* [Assigned task]:
Output the data below exactly, without images.
Given material section start
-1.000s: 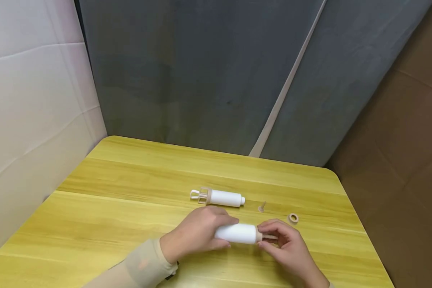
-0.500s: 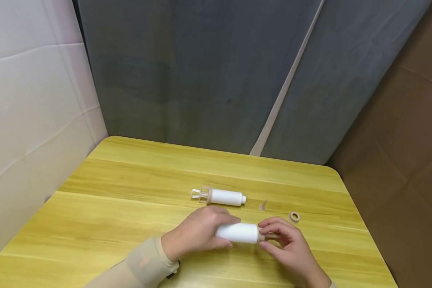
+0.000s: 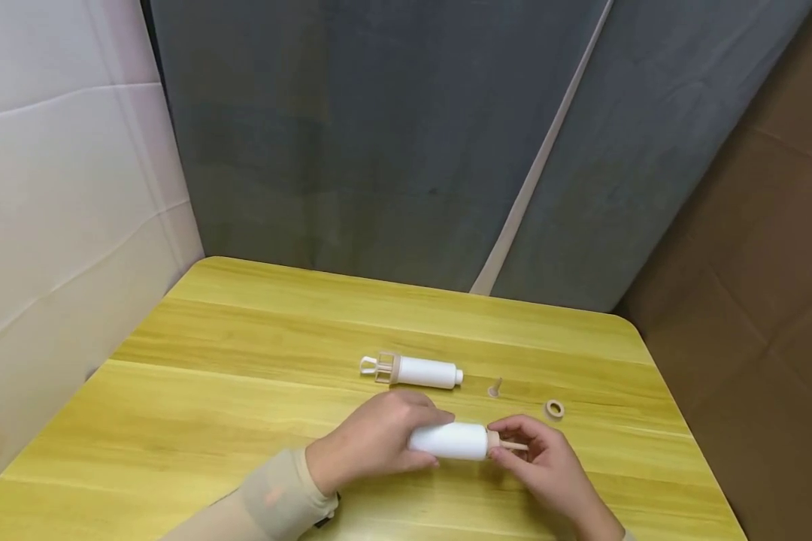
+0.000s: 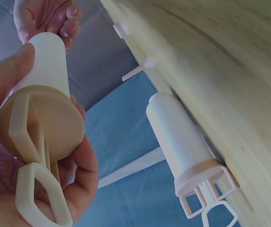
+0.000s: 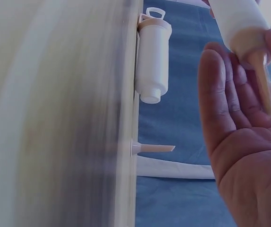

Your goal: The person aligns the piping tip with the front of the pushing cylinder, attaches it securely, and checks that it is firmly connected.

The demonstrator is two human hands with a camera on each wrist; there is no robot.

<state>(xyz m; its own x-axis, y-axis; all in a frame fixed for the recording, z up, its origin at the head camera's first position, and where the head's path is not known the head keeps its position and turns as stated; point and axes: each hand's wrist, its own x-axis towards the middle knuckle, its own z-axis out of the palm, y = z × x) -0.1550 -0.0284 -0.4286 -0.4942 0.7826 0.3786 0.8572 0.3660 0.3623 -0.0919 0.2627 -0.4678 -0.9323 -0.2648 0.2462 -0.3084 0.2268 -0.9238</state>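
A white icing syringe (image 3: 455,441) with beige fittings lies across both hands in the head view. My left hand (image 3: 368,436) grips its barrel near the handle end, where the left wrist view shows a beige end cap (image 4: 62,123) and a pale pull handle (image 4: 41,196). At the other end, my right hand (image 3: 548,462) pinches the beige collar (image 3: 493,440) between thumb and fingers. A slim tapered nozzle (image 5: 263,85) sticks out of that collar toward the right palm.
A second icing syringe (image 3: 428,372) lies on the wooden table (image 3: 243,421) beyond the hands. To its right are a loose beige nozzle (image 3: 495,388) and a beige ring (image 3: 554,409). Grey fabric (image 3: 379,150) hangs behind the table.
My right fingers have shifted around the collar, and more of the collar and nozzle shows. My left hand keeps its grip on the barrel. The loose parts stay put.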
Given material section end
* [Exercise response]:
-1.000s: 
-0.500s: 
+0.000s: 
+0.000s: 
+0.000s: 

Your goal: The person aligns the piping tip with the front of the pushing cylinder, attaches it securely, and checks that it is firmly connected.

The demonstrator is two human hands with a camera on each wrist; there is no robot.

<state>(xyz m; its own x-axis, y-axis; all in a frame fixed for the recording, z up, its origin at the head camera's first position, and where the head's path is not known the head keeps its position and turns as stated; point and axes: each hand's wrist, its own x-axis towards the middle knuckle, its own z-axis out of the palm, y = z × x) -0.1550 -0.0284 -0.4286 -0.4942 0.7826 0.3786 0.8572 0.3660 0.3623 -0.0919 0.2627 -0.4678 -0.9323 -0.2648 0.2462 -0.3084 0.2268 -0.9238</state>
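A white icing syringe (image 3: 455,441) with beige fittings lies across both hands in the head view. My left hand (image 3: 368,436) grips its barrel near the handle end, where the left wrist view shows a beige end cap (image 4: 62,123) and a pale pull handle (image 4: 41,196). At the other end, my right hand (image 3: 548,462) pinches the beige collar (image 3: 493,440) between thumb and fingers. A slim tapered nozzle (image 5: 263,85) sticks out of that collar toward the right palm.
A second icing syringe (image 3: 428,372) lies on the wooden table (image 3: 243,421) beyond the hands. To its right are a loose beige nozzle (image 3: 495,388) and a beige ring (image 3: 554,409). Grey fabric (image 3: 379,150) hangs behind the table.
My right fingers have shifted around the collar, and more of the collar and nozzle shows. My left hand keeps its grip on the barrel. The loose parts stay put.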

The answer has been written out in full.